We moved to the Mamallena hostel for the night. That night was one of the most torturous nights I've ever experienced. Part of the draw of going to Boquete that week was their annual Flower and Coffee Festival which sounds just lovely! After exploring the fair we figured out that there were a few flowers, a few booths selling coffee and a whole lot of crappy carnival rides, nasty hot dog corkscrews on a stick, tables selling cheap Chinese crap and 2 competing stages playing extremely loud music with obnoxious DJs going until 4am. I am not exaggerating - 4am. Now, I usually love local color, the more down-home the better. But I really don't want to stay up until 4am with the drunk locals.
That night was the kind of night where you look back and think, "what the heck was so bad?" But at the time I was ready to pack it up and fly back home to Guatemala. We were laying in bed with earplugs in trying to fall asleep but the music from the 2 stages was blasting right through the closed window and booming in our brains. I hated the room, I hated the crappy fair, I hated Boquete, I hated Panama, I hated the whole frigging trip. I was ready to say eff it all, I don't want to spend another dime in this over-priced crappy country, let's go back home, going back to work sounds awesome right now. Until 4am. The music finally stopped and we slept for 2 hours until the hostel started waking up and the morning noise got us up. I felt like a travel failure and a crusty old lady that complains about the music being too loud. Our friends were like, "oh that sucks, I always have earplugs for noise when I sleep in hostels." Yeah, I had earplugs in! With the pillow over my head! I've stayed in cheap hotels and loud hostels and I've slept in a tent at Burning Man. It's not my first rodeo. But obviously the Flower Festival schooled me. Now the Chinese know my weakness is sleep deprivation... great.

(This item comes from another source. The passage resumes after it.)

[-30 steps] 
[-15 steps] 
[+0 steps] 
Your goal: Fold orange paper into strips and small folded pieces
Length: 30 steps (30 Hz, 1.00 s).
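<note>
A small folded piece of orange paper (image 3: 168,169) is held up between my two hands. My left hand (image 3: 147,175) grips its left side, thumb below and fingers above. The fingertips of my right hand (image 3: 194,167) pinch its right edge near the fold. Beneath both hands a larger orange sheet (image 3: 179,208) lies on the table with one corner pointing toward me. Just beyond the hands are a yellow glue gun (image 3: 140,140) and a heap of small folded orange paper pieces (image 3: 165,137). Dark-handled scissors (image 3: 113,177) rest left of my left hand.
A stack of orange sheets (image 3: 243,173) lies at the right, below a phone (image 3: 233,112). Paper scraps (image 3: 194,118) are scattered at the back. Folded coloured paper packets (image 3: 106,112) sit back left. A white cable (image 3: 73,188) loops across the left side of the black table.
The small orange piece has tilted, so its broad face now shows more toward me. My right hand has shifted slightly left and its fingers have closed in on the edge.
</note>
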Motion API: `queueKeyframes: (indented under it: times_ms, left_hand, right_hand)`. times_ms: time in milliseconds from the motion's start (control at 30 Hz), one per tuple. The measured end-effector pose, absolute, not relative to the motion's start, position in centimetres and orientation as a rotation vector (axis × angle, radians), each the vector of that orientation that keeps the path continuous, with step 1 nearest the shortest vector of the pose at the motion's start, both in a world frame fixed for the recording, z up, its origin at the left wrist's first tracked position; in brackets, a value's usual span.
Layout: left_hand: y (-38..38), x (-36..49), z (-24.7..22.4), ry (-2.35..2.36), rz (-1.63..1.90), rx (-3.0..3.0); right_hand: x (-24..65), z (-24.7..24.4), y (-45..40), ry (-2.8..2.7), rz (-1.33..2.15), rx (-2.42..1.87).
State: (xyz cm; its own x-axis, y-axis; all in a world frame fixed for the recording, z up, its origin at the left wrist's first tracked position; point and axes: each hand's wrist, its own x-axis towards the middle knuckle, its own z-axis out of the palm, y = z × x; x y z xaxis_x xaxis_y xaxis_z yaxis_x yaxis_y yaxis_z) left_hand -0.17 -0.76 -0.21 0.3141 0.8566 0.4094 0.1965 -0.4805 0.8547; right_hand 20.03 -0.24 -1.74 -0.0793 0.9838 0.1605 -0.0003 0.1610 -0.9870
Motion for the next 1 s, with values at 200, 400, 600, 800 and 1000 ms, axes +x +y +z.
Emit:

Anyways... so that was challenging. But at least I had the comfort of knowing that we would spend the next morning looking for a new room as far away from the Festival as possible.
That day while we moved to a new hotel, drank some delicious Boquete coffee and went on a coffee farm tour, our buddies rented scooters and went farther up into the cloud forest looking for coffee, waterfalls and more swimming holes. We all had a good day and it was nice to get away from the group for a few hours and spend some time just the 2 of us. The coffee tour was awesome. It was harvest season so we saw the washing facility in full swing and our guide had been working on the farm since he was a kid so he knew every job there inside and out from a personal perspective. He didn't seem to like all the expats moving into town though.
Carlos was a super guide, looking at the way they dry the "Natural" beans in the sun
Seeing how they sun dry the "washed" beans
This bag of beans is destined for Germany. This bag is $50 per pound wholesale!
Chops enjoys his coffee cupping, we tasted a few different types from Cafe Ruiz at the end of the tour
Hey, speaking of expats, we found out we have family living in Boquete! My Aunt's husband's Uncle Ian and his wife are there, renting a house, volunteering, touring around and generally living out the retirement dream. So we met them for dinner at the swanky old Hotel Panamonte in town and even got to celebrate Barb's Bday and meet a few of their friends. We felt like we landed in the middle of an awesome series on HBO, they were all such characters! That night was without a doubt one of the highlights of the trip. We miss you guys! We'll be back to visit soon!
Dinner at Hotel Panamonte
Big Ian and Barbara
The third and final night in Boquete we spent at the blissfully isolated and quiet Refugio de la Montana. After some good dreaming we were thinking how great Boquete was and how we should spend a few more days there to do some hiking and try to spot a Quetzal - apparently they are rare in Guatemala but they're all over the place in Panama. But our friends were ready to move on to somewhere new so we left town early and headed out the the beach on the Pacific side.
Boquete: it's cute in its own way... not super photogenic
Breakfast Panama Style: eggs and various kinds of fried white carbs, great coffee and extra sugary juice. Good hot sauce.